Task to complete.
Set down the data below exactly; pictures stay out.
[Opening Raw data section]
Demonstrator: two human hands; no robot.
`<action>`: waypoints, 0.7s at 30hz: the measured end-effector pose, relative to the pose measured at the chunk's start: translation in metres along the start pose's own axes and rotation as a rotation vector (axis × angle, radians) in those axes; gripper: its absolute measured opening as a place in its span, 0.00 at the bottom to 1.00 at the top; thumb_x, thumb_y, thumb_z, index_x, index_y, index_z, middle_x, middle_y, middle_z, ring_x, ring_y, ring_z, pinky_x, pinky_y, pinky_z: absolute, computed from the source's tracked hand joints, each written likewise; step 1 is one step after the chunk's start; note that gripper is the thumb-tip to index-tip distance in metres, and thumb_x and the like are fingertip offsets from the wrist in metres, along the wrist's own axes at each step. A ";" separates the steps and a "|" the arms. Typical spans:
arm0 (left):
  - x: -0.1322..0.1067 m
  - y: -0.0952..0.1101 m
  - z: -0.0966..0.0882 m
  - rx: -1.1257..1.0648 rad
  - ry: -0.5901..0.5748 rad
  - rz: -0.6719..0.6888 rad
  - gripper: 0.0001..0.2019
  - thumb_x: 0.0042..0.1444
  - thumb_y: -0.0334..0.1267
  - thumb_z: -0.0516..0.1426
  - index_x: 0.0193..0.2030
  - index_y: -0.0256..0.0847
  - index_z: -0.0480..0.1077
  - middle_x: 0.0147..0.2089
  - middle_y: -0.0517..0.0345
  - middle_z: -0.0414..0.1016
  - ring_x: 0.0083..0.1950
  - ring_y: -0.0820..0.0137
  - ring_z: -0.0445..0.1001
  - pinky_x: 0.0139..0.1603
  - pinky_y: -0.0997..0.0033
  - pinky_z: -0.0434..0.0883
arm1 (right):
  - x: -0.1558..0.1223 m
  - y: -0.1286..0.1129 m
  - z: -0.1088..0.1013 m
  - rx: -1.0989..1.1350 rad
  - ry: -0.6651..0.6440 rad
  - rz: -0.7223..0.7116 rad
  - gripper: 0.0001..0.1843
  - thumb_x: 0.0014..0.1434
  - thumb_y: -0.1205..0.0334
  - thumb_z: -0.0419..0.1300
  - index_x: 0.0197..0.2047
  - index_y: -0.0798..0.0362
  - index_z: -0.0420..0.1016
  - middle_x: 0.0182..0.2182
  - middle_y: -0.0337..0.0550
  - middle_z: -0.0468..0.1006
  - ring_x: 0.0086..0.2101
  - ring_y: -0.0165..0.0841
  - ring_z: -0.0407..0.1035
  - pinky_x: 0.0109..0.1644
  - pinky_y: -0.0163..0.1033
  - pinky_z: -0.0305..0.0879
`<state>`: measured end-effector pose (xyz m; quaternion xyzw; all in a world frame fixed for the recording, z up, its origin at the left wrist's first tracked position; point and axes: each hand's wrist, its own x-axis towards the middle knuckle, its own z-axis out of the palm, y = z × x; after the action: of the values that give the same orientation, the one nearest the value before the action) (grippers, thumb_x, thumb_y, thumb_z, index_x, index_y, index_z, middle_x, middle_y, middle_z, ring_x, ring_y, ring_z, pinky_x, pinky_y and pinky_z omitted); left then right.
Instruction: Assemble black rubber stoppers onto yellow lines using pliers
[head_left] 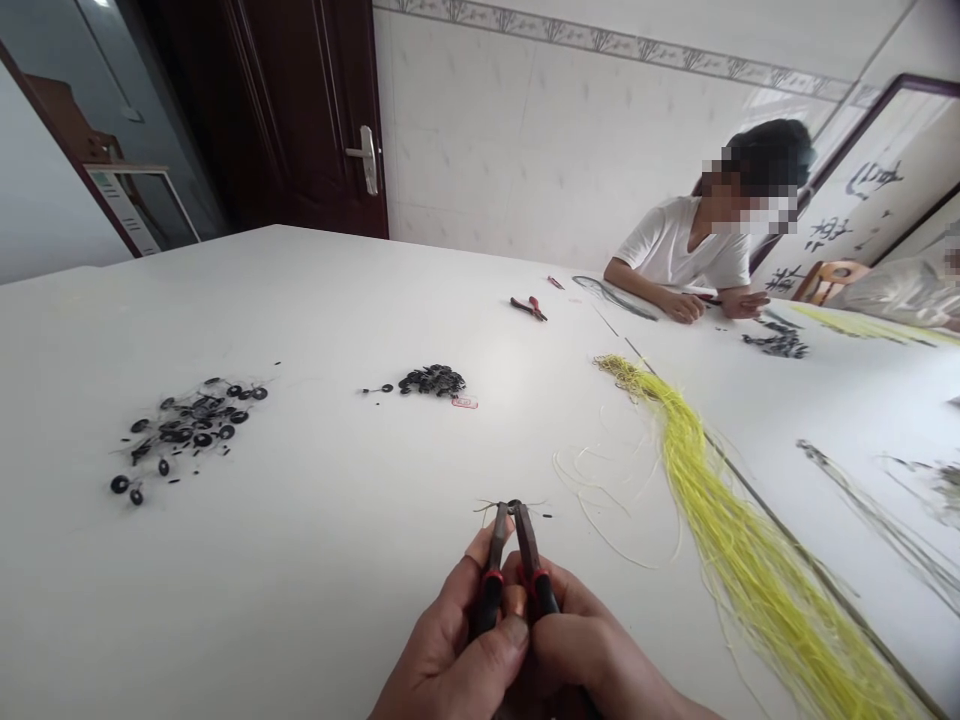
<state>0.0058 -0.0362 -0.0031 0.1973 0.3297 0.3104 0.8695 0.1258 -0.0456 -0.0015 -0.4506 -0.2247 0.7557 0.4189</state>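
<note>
My left hand (457, 640) and my right hand (577, 640) rest close together at the near edge of the white table (300, 570). Each appears to grip a pair of pliers (510, 570) with black handles, red collars and brown metal noses. The nose tips meet around a small black ring (514, 507) with fine threads sticking out. A bundle of yellow fibres (735, 530) spreads to the right of my right hand. Loose pale strands (600, 490) lie between it and the pliers.
Two heaps of black rings (187, 430) (431, 380) lie ahead and left. Spare red-handled pliers (529, 308) lie farther on. Across the table, a seated person's hands (720, 305) work near another black heap (780, 343). A thin rod (780, 510) runs along the table's right side.
</note>
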 end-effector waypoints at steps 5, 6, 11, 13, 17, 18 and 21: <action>0.000 0.001 0.004 0.015 0.005 0.010 0.26 0.50 0.38 0.58 0.57 0.48 0.60 0.46 0.56 0.74 0.47 0.66 0.70 0.47 0.72 0.65 | -0.004 -0.004 -0.002 -0.133 0.060 0.077 0.14 0.28 0.72 0.47 0.24 0.53 0.60 0.12 0.32 0.58 0.15 0.24 0.52 0.18 0.32 0.43; 0.000 0.000 0.004 0.016 0.010 0.006 0.26 0.50 0.38 0.58 0.57 0.49 0.60 0.46 0.56 0.73 0.47 0.66 0.70 0.47 0.72 0.65 | -0.005 -0.005 -0.002 -0.147 0.061 0.088 0.14 0.28 0.72 0.47 0.24 0.53 0.60 0.12 0.32 0.58 0.15 0.24 0.52 0.18 0.32 0.43; 0.001 -0.001 0.006 0.048 0.070 0.057 0.24 0.48 0.37 0.60 0.54 0.48 0.64 0.44 0.57 0.74 0.45 0.67 0.71 0.47 0.72 0.65 | -0.008 -0.010 0.002 -0.154 0.050 0.074 0.12 0.28 0.72 0.48 0.23 0.53 0.59 0.13 0.32 0.58 0.15 0.23 0.51 0.17 0.31 0.41; 0.000 0.000 0.006 0.075 0.084 0.046 0.25 0.48 0.38 0.60 0.55 0.49 0.62 0.41 0.58 0.74 0.39 0.70 0.71 0.41 0.74 0.66 | -0.008 -0.012 0.001 -0.157 0.036 0.057 0.12 0.28 0.71 0.48 0.23 0.54 0.59 0.12 0.32 0.58 0.15 0.23 0.52 0.18 0.31 0.42; -0.001 0.002 0.005 0.126 0.053 0.021 0.27 0.49 0.39 0.59 0.57 0.48 0.60 0.38 0.58 0.74 0.31 0.73 0.70 0.34 0.75 0.66 | -0.004 -0.009 -0.004 -0.154 -0.035 0.014 0.12 0.29 0.72 0.48 0.23 0.54 0.62 0.13 0.34 0.62 0.16 0.24 0.55 0.18 0.31 0.48; -0.001 0.002 0.005 0.132 0.038 0.028 0.27 0.49 0.39 0.59 0.57 0.49 0.60 0.39 0.57 0.73 0.31 0.73 0.70 0.34 0.74 0.67 | -0.002 -0.006 -0.006 -0.148 -0.030 0.009 0.12 0.29 0.73 0.48 0.23 0.54 0.62 0.13 0.34 0.62 0.16 0.24 0.55 0.18 0.30 0.49; -0.001 0.001 0.004 0.146 0.027 0.072 0.26 0.48 0.39 0.59 0.56 0.49 0.61 0.42 0.56 0.74 0.41 0.67 0.71 0.40 0.71 0.67 | 0.004 0.003 -0.009 -0.133 0.017 0.001 0.12 0.29 0.74 0.48 0.22 0.54 0.62 0.11 0.31 0.60 0.13 0.23 0.53 0.16 0.29 0.48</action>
<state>0.0071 -0.0365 0.0005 0.2677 0.3556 0.3192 0.8367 0.1313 -0.0441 -0.0099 -0.4841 -0.2705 0.7354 0.3895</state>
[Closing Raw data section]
Task solution.
Demonstrator: two human hands; no robot.
`<action>`: waypoints, 0.7s at 30hz: the measured end-effector pose, relative to the pose measured at the chunk's start: translation in metres along the start pose's own axes and rotation as a rotation vector (axis × angle, radians) in those axes; gripper: its absolute measured opening as a place in its span, 0.00 at the bottom to 1.00 at the top; thumb_x, thumb_y, thumb_z, index_x, index_y, index_z, middle_x, middle_y, middle_z, ring_x, ring_y, ring_z, pinky_x, pinky_y, pinky_z: absolute, computed from the source's tracked hand joints, each written likewise; step 1 is one step after the chunk's start; note that gripper is the thumb-tip to index-tip distance in metres, and thumb_x and the like are fingertip offsets from the wrist in metres, along the wrist's own axes at each step. A ";" separates the steps and a "|" the arms. Typical spans:
arm0 (left):
  - x: -0.1322..0.1067 m
  - y: -0.0952..0.1101 m
  - z: -0.0966..0.0882 m
  - rx: -1.1257..1.0648 rad
  - ry: -0.5901..0.5748 rad
  - rz: -0.6719..0.6888 rad
  - gripper: 0.0001..0.2019
  - thumb_x: 0.0042..0.1444
  - thumb_y: -0.0334..0.1267
  - thumb_z: -0.0516..0.1426
  - index_x: 0.0193..0.2030
  - index_y: -0.0256..0.0847
  - index_z: -0.0480..0.1077
  - middle_x: 0.0147..0.2089
  - middle_y: -0.0517..0.0345
  - middle_z: -0.0414..0.1016
  - ring_x: 0.0083..0.1950
  - ring_y: -0.0820..0.0137
  - ring_z: -0.0445..0.1001
  - pinky_x: 0.0139..0.1603
  - pinky_y: -0.0997..0.0033
  - pinky_z: -0.0434..0.0883
arm1 (right):
  - x: -0.1558..0.1223 m
  - y: -0.1286..0.1129 m
  - z: -0.1088..0.1013 m
  - rx: -1.0989..1.1350 rad
  - ry: -0.6651..0.6440 rad
  - rz: -0.7223..0.7116 rad
  - gripper: 0.0001..0.1843
  - thumb_x: 0.0014..0.1434
  - thumb_y: -0.1205..0.0334
  - thumb_z: -0.0419..0.1300
  - index_x: 0.0197..0.2047
  - index_y: -0.0798..0.0362
  - index_z: -0.0420..0.1016
  - middle_x: 0.0182..0.2182
  - middle_y: -0.0337..0.0550
  - middle_z: -0.0468..0.1006
  - ring_x: 0.0086..0.2101
  - ring_y: -0.0165..0.0841
  - ring_z: -0.0407..0.1035
  - pinky_x: 0.0109..0.1644
  - pinky_y: -0.0163..0.1033
  - pinky_z: -0.0305..0.0879
`<state>`: measured end-effector pose (xyz m; quaternion xyzw; all in a world frame fixed for the recording, z up, its origin at the left wrist's first tracked position; point and axes: each hand's wrist, its own x-axis towards the middle knuckle, its own z-axis out of the palm, y = z × x; after the action: of the values that give the same orientation, the one nearest the value before the action) (grippers, thumb_x, thumb_y, thumb_z, index_x, index_y, index_z, middle_x, middle_y, middle_z, ring_x, ring_y, ring_z, pinky_x, pinky_y and pinky_z omitted); left then right.
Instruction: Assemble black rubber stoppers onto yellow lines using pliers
[head_left] 
<state>0.0058 -0.0362 -0.0031 0.1973 0.3297 0.3104 0.8695 0.1258 -0.0456 -0.0015 -0.4506 -0.2247 0.7557 0.4189</state>
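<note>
My left hand (457, 640) and my right hand (577, 640) rest close together at the near edge of the white table (300, 570). Each appears to grip a pair of pliers (510, 570) with black handles, red collars and brown metal noses. The nose tips meet around a small black ring (514, 507) with fine threads sticking out. A bundle of yellow fibres (735, 530) spreads to the right of my right hand. Loose pale strands (600, 490) lie between it and the pliers.
Two heaps of black rings (187, 430) (431, 380) lie ahead and left. Spare red-handled pliers (529, 308) lie farther on. Across the table, a seated person's hands (720, 305) work near another black heap (780, 343). A thin rod (780, 510) runs along the table's right side.
</note>
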 end-effector waypoints at steps 5, 6, 11, 13, 17, 18 and 21: <action>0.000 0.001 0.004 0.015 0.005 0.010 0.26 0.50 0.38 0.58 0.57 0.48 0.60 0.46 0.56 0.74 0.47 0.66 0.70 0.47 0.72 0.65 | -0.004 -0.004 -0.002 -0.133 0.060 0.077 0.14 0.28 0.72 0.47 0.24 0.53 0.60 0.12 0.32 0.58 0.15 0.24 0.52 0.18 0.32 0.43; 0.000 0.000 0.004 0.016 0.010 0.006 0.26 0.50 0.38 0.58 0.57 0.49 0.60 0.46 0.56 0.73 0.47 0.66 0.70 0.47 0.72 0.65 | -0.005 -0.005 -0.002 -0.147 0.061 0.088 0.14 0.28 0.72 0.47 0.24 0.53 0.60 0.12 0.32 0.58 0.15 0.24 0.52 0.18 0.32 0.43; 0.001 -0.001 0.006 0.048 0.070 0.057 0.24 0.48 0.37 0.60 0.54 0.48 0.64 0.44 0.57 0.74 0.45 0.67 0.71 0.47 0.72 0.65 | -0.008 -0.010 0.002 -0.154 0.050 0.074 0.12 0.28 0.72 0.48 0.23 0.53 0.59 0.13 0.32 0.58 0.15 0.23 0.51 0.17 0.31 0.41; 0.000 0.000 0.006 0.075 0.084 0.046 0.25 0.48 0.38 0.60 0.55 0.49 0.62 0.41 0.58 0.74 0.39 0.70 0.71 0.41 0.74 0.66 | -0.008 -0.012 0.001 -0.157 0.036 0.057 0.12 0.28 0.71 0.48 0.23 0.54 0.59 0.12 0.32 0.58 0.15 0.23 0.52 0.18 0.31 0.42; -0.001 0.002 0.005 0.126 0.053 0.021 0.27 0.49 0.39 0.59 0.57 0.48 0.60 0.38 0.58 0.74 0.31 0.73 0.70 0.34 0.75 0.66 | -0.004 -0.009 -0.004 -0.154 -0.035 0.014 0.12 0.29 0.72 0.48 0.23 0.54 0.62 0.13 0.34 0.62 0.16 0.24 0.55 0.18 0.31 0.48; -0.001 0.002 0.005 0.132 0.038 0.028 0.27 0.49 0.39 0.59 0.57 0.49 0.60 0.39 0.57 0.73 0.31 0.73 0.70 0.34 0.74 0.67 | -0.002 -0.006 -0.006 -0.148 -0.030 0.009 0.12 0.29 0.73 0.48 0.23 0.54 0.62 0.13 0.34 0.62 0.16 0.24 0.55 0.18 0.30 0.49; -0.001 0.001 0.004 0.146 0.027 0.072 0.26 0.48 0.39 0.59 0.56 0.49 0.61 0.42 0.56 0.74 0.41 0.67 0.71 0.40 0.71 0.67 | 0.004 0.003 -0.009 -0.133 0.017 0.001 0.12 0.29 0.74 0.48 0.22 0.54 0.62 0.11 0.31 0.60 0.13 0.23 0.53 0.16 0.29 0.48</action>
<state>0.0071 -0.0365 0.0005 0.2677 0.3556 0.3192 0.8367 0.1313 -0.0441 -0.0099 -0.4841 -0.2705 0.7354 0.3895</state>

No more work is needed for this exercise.